The Rebels launched one last-ditch attack to overturn a two-points deficit in injury-time and were rewarded when sub Stephen O’Mahony was on the end of a move to poke a close-range shot to the net.

It was a memorable moment. O’Mahony had already made history when introduced in the 47th minute that afternoon, becoming the first player from Gabriel Rangers to grace the sod of Croke Park. It was a milestone for the West Cork club who draw their players from the villages of Ballydehob and Schull. Club PRO Noel Coakley retired recently as principal in Ballydehob NS and has kept a close eye on O’Mahony’s progress.

He said: “Stephen always showed great promise.

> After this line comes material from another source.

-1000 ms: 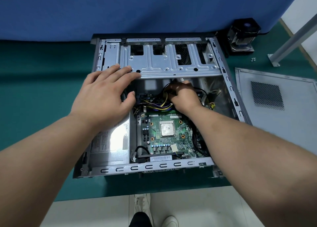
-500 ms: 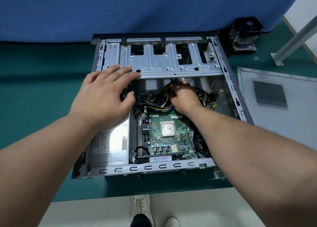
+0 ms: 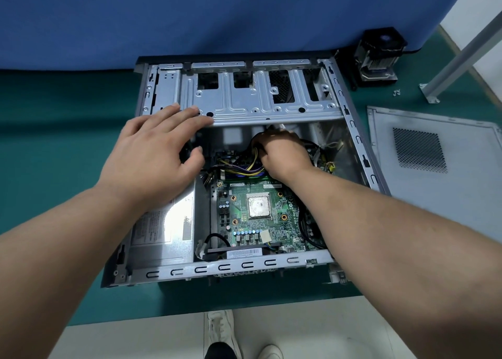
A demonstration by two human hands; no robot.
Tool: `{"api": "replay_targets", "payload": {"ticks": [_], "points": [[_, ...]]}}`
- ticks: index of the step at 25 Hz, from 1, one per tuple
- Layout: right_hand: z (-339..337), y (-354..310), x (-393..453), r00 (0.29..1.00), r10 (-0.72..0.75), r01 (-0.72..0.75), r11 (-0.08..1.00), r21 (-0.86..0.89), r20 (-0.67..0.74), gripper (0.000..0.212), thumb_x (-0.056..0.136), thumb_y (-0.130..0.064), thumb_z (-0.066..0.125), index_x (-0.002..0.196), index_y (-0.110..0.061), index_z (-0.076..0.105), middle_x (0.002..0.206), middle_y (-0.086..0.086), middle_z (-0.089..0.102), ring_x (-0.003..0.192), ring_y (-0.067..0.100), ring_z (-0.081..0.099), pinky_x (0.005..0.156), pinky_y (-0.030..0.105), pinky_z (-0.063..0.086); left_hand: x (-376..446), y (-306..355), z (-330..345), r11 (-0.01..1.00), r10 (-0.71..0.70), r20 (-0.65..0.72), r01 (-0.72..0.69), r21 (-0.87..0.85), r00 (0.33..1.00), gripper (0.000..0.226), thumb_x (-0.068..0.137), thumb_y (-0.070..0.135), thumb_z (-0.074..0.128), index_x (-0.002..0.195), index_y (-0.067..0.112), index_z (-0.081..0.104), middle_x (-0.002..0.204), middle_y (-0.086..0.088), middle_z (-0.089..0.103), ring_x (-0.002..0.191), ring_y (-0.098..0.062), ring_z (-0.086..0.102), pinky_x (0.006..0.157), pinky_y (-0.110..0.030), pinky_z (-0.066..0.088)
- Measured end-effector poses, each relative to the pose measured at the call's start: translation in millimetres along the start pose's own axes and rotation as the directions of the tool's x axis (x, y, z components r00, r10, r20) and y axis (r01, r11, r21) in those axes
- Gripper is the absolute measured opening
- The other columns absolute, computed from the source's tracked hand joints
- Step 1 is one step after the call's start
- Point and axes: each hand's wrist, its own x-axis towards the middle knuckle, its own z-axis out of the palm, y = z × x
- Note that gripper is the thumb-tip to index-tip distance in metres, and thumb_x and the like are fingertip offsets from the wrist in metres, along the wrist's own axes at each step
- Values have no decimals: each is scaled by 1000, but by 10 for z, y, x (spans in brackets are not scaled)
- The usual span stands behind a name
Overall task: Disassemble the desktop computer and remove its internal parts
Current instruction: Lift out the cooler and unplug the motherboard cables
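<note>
The open desktop case (image 3: 355, 130) lies flat on the green table. Inside it sits a green motherboard (image 3: 277, 222) with a bare silver processor (image 3: 259, 207) and, at the left, the grey power supply (image 3: 163, 228). My left hand (image 3: 154, 155) rests flat, fingers spread, on the edge of the silver drive cage (image 3: 258, 106), over the power supply's far end. My right hand (image 3: 285, 155) is curled deep in the case just below the cage, closed around the bundle of yellow and black power cables (image 3: 248, 168); its fingertips are hidden.
The removed side panel (image 3: 434, 174) lies flat to the right of the case. A black cooler with fan (image 3: 380, 57) stands at the back right beside small screws (image 3: 397, 93) and a grey metal post (image 3: 461, 51). A blue partition rises behind the case. My shoes show below the table edge.
Almost nothing has moved. My right hand has shifted slightly within the cable bundle; my left hand stays on the drive cage.
</note>
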Motion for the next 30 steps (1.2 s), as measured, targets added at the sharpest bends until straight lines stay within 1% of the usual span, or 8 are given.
{"api": "replay_targets", "payload": {"ticks": [3, 6, 9, 14, 18, 21, 27, 30], "points": [[3, -8, 1, 1000, 7, -7, 1000, -16, 4, 34, 95, -14, 55, 126, -24, 67, 118, 12, 67, 104, 35, 63, 88, 37, 51, -1, -10, 0, 1000, -2, 1, 2, 4, 1000, 56, 95, 48, 36, 151, 45, 38, 161, 21, 37, 153, -5, 24, 121, -38, 16], [27, 12, 17, 997, 65, -67, 996, 52, 46, 33, 97, -18, 54, 128, -26, 66, 122, 12, 66, 107, 35, 63, 87, 35, 52, 1, -11, -4, 1000, -2, 5, 2, 2, 1000, 56, 95, 49, 36, 151, 46, 38, 161, 21, 37, 153, -5, 23, 121, -38, 17], [31, 19, 26, 992, 108, -115, 988, 102, 68, 33, 97, -19, 55, 127, -29, 67, 121, 11, 68, 106, 34, 64, 87, 34, 52, 1, -5, -12, 1000, -6, 11, 6, -2, 1000, 57, 94, 48, 36, 151, 45, 38, 160, 21, 37, 153, -5, 23, 121, -38, 16], [-8, 1, 19, 999, 45, -45, 999, 2, 31, 34, 95, -20, 55, 124, -32, 68, 114, 10, 70, 99, 34, 67, 82, 34, 53, -5, 17, -24, 1000, -12, 8, 12, -9, 1000, 56, 93, 47, 37, 150, 46, 40, 160, 21, 38, 152, -5, 24, 121, -37, 16], [6, 17, 25, 993, 97, -101, 994, 49, 62, 33, 97, -24, 54, 127, -32, 67, 120, 9, 68, 105, 34, 65, 87, 34, 54, -13, 23, -31, 1000, -7, 4, 7, -10, 1000, 56, 93, 47, 37, 149, 46, 41, 160, 21, 38, 152, -6, 24, 121, -37, 16], [19, 29, 30, 992, 111, -115, 991, 65, 61, 33, 97, -25, 55, 127, -30, 67, 120, 11, 68, 106, 36, 64, 87, 35, 54, -11, 12, -30, 1000, -6, 9, 6, -11, 1000, 56, 94, 48, 37, 150, 45, 40, 160, 21, 37, 153, -6, 24, 121, -37, 15], [30, 43, 35, 979, 187, -197, 969, 147, 77, 31, 94, -25, 59, 123, -29, 70, 115, 13, 70, 102, 35, 65, 80, 29, 49, -7, 4, -17, 1000, -9, 3, 9, -17, 1000, 51, 100, 41, 49, 150, 45, 40, 161, 20, 37, 153, -6, 24, 121, -36, 14], [30, 32, 20, 980, 189, -197, 968, 153, 68, 31, 94, -25, 59, 123, -29, 70, 116, 14, 69, 102, 36, 65, 82, 31, 50, -8, 4, -26, 1000, -7, -1, 7, -15, 1000, 52, 98, 45, 42, 150, 46, 40, 160, 20, 38, 152, -6, 24, 120, -36, 15]]}}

Getting on the U16 county squad last year helped his progress and he was outstanding when we won the County U16 C championship as well. Unfortunately Stephen broke his collarbone in a club game in January. That ruled him out for a while but he’s come back strongly. He’s become a big impact sub.”

For a club, still in its infancy, tomorrow in Croke Park represents a special occasion. Coakley provides a quick synopsis of the club’s history.

“There were two separate teams in the parish from Ballydehob and Schull. But playing numbers proved to be a problem — you’d have enough for a team one year and you’d be struggling the next. A big driving force was a young curate called Fr George O’Mahony, who’s now a parish priest in Ballincollig. Mount Gabriel was common to both villages and Gabriel Rangers was formed in 1973.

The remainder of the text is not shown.